Every day we see the sunrise and set which makes it seem like the sun is circling around the earth. But actually, it is the earth that revolves around the sun, the center of our solar system. But how long does it take for the earth to complete one full revolution? We experience summer, winter, spring, and autumn as clockwork every year. After every two or three months, the season changes. If we really think about it, what really is a year? All this can be answered by one simple thing: the revolution of the earth around the sun and the various insinuations relating to the time taken by Earth to complete this one revolution. So in this article, we’ll answer in detail how long does it take for the earth to revolve around the sun. Stay tuned!
How Long Does It Take For The Earth To Revolve Around The Sun?

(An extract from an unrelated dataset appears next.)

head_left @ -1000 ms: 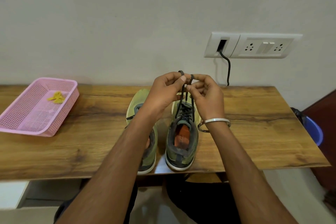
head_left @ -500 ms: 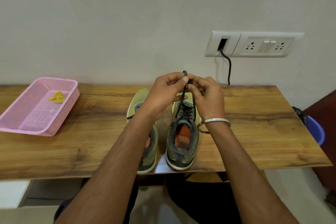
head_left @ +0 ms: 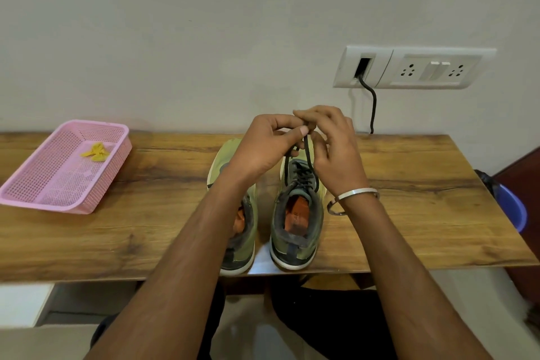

We are all aware that the Earth revolves around the Sun in an imaginary elliptical orbit created due to the gravitational forces between the earth and the sun. This elliptical orbit is around 940 million km on which the earth travels at a speed of about 29.8 km/s in a counter-clockwise direction. The speed of revolution changes according to the earth’s position in the orbit. At the positions with least distance from the Sun (perihelion), the speed is about 30.29 km/s whereas the positions farthest from the sun (aphelion) it is about 29.29 km/s. This means that the Earth takes around 365.256 days to complete one revolution of the orbit. This is what constitutes the year in layman terms. These 365.25 days are rounded off to 365 days for each year and the extra one-quarter day is adjusted every 4 years in the form of an extra day added to the year. This is what we call the Leap year with 366 days and 29th February as the date that makes it to the calendar only once every four years.
How Do Seasons Change?
Since the earth’s orbit around the sun is elliptical in shape with the sun at the center, the earth is at different distances from the sun at different times of the year. This means that the amount of heat received by the earth’s surface also differs based on the distance that separates it from the sun. On top of this, the earth axis is tilted by 23.5 degrees which cause one face of the earth to receive more heat than the other. Breaking this down in simple terms, when the earth is at aphelion positions, it experiences extreme seasons like summer and winter. The hemisphere facing away from the sun experiences winter while the one tilted towards the sun experiences summer. On the other hand, when the earth is at perihelion positions and both the hemispheres receive equal amounts of heat, we experience spring and autumn seasons.
The length of these seasons is based on the time earth spends in a particular region of the elliptical orbit. It spends more time towards the extremes of the major axis of the ellipse rather than at the extremes of the minor axis. This causes summer and winter to be longer than spring and autumn. So, it can be said that the tilt of the earth’s axis along with its revolution around the sun is the reason that we have seasons.
Why Does the Revolution Time of a Planet Matter?
We all know the sequence of planets for nearest to farthest from the sun. Based on this knowledge, we can conclude that the orbits of these planets also vary in size according to their distance from the Sun. But it is important to note that the variation is quite vast. With Mercury requiring only around 88 days to revolve around the sun to Pluto requiring close to 248.59 earth years for one revolution. This essentially means that a person aged 249 years on earth would essentially be only 1-year-old on Pluto, if we go by the earth’s convention of calculating age. Considering only the new planets, i.e. the last planet being Neptune. Neptune requires around 164.8 years for one revolution.
This difference in revolution times around the sun helps us put in perspective the difference that living on these planets would create. For example, considering that the human species is paving its way towards colonizing Mars, we might have to redesign some conventions that are based on the planet’s rotation and revolution. Considering Mars takes 1.88 years to revolve around the Sun, a person aged around 2 would be only a year old on Mars. This forces us to think that being a multi-planetary species is no cakewalk. It will require the human race to rethink everything that we’ve taken for granted.